(Data entries)
*** Block opens ***

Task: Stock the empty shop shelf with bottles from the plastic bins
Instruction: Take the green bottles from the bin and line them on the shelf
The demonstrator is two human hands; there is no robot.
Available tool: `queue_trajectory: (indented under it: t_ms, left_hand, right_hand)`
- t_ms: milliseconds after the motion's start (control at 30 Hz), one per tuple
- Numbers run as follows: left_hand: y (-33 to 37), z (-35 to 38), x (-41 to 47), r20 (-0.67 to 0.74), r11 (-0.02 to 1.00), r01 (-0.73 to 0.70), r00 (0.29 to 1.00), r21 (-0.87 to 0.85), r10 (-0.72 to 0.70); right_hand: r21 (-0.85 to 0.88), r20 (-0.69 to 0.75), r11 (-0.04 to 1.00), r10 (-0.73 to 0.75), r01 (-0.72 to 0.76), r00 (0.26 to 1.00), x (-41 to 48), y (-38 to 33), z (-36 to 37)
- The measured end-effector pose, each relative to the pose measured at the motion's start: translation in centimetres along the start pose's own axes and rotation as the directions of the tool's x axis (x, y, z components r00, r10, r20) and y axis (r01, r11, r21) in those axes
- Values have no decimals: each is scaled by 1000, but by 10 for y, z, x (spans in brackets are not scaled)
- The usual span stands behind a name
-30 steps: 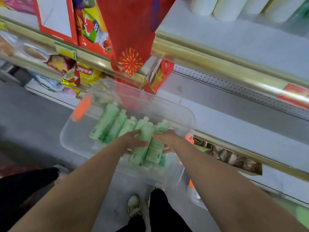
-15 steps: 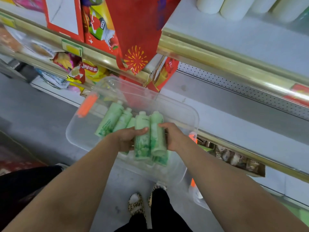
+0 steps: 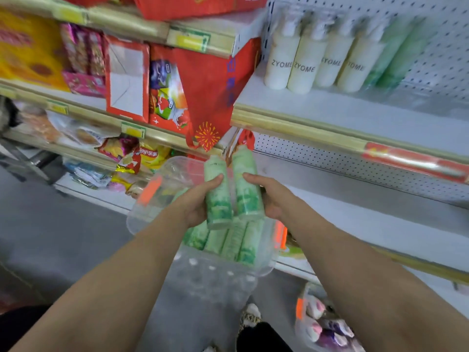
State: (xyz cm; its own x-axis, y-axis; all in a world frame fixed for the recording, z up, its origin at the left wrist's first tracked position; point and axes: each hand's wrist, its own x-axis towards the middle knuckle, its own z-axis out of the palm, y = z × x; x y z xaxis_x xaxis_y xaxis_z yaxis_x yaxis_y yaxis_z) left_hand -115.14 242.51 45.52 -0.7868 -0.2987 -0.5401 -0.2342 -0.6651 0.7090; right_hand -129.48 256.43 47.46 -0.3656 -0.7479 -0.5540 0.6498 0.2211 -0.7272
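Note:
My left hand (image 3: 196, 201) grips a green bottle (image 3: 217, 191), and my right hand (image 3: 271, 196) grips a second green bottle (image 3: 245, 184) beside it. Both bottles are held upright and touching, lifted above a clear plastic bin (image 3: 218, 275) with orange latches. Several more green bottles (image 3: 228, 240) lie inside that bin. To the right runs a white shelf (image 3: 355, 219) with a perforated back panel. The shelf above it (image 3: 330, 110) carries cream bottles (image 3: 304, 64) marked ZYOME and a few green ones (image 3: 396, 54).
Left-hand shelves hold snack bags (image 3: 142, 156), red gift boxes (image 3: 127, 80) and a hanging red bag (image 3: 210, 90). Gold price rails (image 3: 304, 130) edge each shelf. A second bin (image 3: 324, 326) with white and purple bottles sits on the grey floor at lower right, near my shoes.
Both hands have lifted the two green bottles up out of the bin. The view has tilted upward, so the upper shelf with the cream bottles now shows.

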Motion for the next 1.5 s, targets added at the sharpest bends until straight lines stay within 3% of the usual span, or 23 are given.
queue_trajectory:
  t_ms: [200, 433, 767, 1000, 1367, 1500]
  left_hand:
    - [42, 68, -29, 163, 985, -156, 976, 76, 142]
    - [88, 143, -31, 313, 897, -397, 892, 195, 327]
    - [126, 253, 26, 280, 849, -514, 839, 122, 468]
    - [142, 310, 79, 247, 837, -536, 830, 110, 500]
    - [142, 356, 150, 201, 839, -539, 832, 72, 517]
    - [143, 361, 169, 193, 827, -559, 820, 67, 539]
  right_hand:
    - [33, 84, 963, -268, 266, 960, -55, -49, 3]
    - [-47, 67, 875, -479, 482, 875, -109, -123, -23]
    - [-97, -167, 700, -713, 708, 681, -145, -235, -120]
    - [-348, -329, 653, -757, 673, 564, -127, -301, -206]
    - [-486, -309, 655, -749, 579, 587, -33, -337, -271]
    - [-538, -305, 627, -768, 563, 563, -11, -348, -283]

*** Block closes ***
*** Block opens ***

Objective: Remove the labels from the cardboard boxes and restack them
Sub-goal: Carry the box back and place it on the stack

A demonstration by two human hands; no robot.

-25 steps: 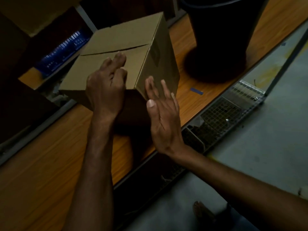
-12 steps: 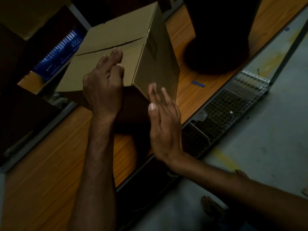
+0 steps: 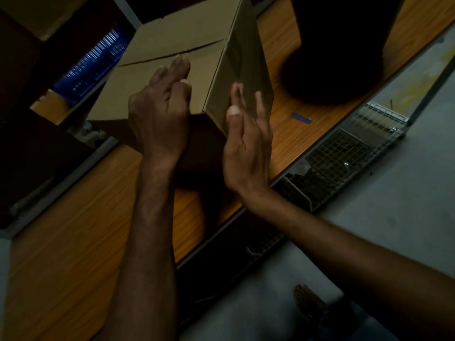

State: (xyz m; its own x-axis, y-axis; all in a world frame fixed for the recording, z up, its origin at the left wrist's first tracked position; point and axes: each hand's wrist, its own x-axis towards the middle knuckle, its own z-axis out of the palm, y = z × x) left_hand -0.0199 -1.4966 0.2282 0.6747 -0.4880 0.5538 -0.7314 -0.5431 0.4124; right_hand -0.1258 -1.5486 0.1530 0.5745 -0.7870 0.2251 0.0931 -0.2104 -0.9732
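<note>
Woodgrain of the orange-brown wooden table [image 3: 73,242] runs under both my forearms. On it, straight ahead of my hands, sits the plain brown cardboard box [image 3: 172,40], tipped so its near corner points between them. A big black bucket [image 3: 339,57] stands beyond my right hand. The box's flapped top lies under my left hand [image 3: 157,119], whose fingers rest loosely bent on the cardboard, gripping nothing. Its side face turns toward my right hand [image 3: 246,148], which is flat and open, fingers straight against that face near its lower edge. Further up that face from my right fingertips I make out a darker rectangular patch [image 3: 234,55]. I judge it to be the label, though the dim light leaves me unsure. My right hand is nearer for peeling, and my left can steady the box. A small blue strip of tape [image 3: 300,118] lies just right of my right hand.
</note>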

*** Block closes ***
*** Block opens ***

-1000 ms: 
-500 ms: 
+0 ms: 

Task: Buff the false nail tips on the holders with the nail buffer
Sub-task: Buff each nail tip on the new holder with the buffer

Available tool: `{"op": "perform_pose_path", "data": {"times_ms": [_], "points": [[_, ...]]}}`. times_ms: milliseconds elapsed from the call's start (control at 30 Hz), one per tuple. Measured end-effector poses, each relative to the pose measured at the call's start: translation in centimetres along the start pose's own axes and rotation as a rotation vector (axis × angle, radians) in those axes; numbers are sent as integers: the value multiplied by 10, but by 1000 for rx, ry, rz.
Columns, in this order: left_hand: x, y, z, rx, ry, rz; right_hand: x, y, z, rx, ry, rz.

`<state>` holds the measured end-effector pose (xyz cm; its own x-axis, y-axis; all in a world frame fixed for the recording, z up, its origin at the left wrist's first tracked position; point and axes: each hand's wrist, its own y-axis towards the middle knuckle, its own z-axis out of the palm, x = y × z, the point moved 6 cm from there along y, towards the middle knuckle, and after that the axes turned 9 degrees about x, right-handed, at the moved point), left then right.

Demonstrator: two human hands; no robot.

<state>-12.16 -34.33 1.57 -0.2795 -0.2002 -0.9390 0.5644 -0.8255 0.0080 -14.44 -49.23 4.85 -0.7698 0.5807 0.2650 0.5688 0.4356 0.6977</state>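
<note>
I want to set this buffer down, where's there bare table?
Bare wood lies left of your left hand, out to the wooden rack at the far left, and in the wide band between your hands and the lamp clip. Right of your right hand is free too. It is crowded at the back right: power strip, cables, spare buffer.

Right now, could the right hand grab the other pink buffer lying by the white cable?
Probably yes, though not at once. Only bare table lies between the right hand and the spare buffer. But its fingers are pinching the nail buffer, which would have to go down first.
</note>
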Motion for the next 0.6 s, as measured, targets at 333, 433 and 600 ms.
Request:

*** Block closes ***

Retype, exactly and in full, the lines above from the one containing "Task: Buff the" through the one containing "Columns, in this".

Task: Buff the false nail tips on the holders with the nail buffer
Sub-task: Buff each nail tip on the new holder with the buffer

Available tool: `{"op": "perform_pose_path", "data": {"times_ms": [_], "points": [[_, ...]]}}`. times_ms: milliseconds elapsed from the call's start (control at 30 Hz), one per tuple. Measured end-effector poses, each relative to the pose measured at the call's start: translation in centimetres along the start pose's own axes and rotation as a rotation vector (axis × angle, radians) in those axes; numbers are sent as integers: the value multiplied by 10, but by 1000 for rx, ry, rz.
Columns, in this order: left_hand: x, y, z, rx, ry, rz; right_hand: x, y, z, rx, ry, rz.

The full answer has been given.